ロングリードシーケンスによるバイオ医薬品研究開発のROI最大化

What is Long-Read Sequencing?

Long-read sequencing is a genomic sequencing technology that enables the reading of long stretches of DNA or RNA, from 1,000 to over 20,000 bases, in a single pass. Unlike short-read sequencing, which analyses shorter fragments (typically 50 to 300 bases), long-read sequencing captures entire regions in a single read, significantly reducing the need for complex assembly.

This ability to sequence native, unamplified DNA or RNA molecules makes long-read sequencing particularly valuable for studying complex genomic regions, such as those with high GC content, repetitive elements, or structural variation. It has become a powerful quality control tool, especially in areas where short-read technologies often fall short. By preserving the integrity of native sequences, long-read approaches provide richer, more reliable genetic insights.

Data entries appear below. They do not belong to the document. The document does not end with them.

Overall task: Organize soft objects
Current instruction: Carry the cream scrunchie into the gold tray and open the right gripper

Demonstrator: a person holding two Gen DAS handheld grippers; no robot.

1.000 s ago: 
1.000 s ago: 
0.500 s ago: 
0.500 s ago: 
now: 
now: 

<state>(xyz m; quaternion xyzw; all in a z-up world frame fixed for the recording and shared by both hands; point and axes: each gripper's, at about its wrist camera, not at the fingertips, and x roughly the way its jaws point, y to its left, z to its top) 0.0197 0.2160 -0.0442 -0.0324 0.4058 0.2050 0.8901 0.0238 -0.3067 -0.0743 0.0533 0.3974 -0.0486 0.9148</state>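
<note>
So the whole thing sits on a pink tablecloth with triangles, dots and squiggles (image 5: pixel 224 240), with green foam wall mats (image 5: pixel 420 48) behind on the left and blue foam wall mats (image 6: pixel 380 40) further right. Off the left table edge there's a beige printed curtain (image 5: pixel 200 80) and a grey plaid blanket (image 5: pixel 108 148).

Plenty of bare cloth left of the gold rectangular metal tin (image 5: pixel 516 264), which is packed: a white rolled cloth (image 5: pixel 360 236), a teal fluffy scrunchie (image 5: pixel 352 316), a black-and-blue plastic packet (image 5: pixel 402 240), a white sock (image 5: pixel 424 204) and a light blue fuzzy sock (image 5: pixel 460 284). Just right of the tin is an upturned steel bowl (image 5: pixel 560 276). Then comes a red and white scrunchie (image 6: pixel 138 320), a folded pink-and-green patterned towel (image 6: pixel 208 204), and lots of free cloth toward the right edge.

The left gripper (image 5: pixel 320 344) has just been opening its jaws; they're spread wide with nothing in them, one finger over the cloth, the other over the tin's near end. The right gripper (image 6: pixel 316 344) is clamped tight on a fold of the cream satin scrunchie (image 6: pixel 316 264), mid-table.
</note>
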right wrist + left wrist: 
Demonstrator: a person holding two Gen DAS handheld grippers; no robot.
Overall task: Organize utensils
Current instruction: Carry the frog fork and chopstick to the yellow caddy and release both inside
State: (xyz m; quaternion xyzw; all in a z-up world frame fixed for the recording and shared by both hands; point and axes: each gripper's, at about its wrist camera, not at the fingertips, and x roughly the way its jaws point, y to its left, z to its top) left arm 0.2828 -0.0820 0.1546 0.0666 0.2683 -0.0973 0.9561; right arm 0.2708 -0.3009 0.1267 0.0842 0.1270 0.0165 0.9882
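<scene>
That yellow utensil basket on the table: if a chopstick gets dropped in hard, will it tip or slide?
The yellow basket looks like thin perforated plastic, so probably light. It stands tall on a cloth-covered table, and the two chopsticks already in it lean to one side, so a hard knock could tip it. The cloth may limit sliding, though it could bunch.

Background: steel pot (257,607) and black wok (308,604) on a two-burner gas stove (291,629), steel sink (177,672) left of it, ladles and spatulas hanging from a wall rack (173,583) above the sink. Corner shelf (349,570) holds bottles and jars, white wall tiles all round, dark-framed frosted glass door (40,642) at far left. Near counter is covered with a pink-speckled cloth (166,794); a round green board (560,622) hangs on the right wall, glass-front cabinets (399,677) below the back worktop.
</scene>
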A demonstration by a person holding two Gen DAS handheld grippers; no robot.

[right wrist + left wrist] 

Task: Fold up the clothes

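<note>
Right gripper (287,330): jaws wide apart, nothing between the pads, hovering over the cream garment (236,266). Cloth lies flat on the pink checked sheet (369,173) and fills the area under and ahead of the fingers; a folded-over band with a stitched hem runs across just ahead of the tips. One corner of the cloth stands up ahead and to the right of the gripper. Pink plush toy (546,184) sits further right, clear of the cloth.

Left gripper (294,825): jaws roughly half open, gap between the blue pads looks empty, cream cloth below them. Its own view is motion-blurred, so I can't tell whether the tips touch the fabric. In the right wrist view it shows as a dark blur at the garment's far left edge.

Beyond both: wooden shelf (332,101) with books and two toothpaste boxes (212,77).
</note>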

Storage and Management Data

The substantial and ultra-rich data generated by long-read sequencing far exceeds the volume generated by short-read platforms. These large files require an advanced data storage infrastructure that can handle both the size and complexity of the data. Efficient data management solutions are essential to ensure scalability, maintain performance, and enable secure access and sharing. Without such systems, organizations can experience data bottlenecks, slow processing times, and increased infrastructure maintenance costs.

Data Validation and Reliability

While the accuracy of long-read sequencing has improved significantly, especially with high-fidelity (HiFi) reads, ensuring the reliability of the data often requires additional validation steps. Compared to short-read sequencing platforms, which benefit from well-established workflows, long-read data may require supplemental sequencing or computational validation to confirm results, particularly in regulatory-compliant environments such as clinical genomics or biopharma manufacturing applications.

Risks and Limitations of Outsourcing

Outsourcing long-read NGS-based assays presents several strategic and operational challenges. It often requires a significant investment of time and resources and poses intellectual property (IP) risks that can delay project timelines. Analytical R&D teams may not have full access to raw sequencing data, limiting their ability to perform in-depth analyses or respond to unexpected findings, an issue that can complicate regulatory submissions. In addition, inconsistencies in assay standardization, transparency, and data quality across external providers can lead to unreliable decision-making. Communication gaps, logistical barriers, and challenges with data transfer protocols and quality control further impede efficiency, increasing overall project complexity and cost.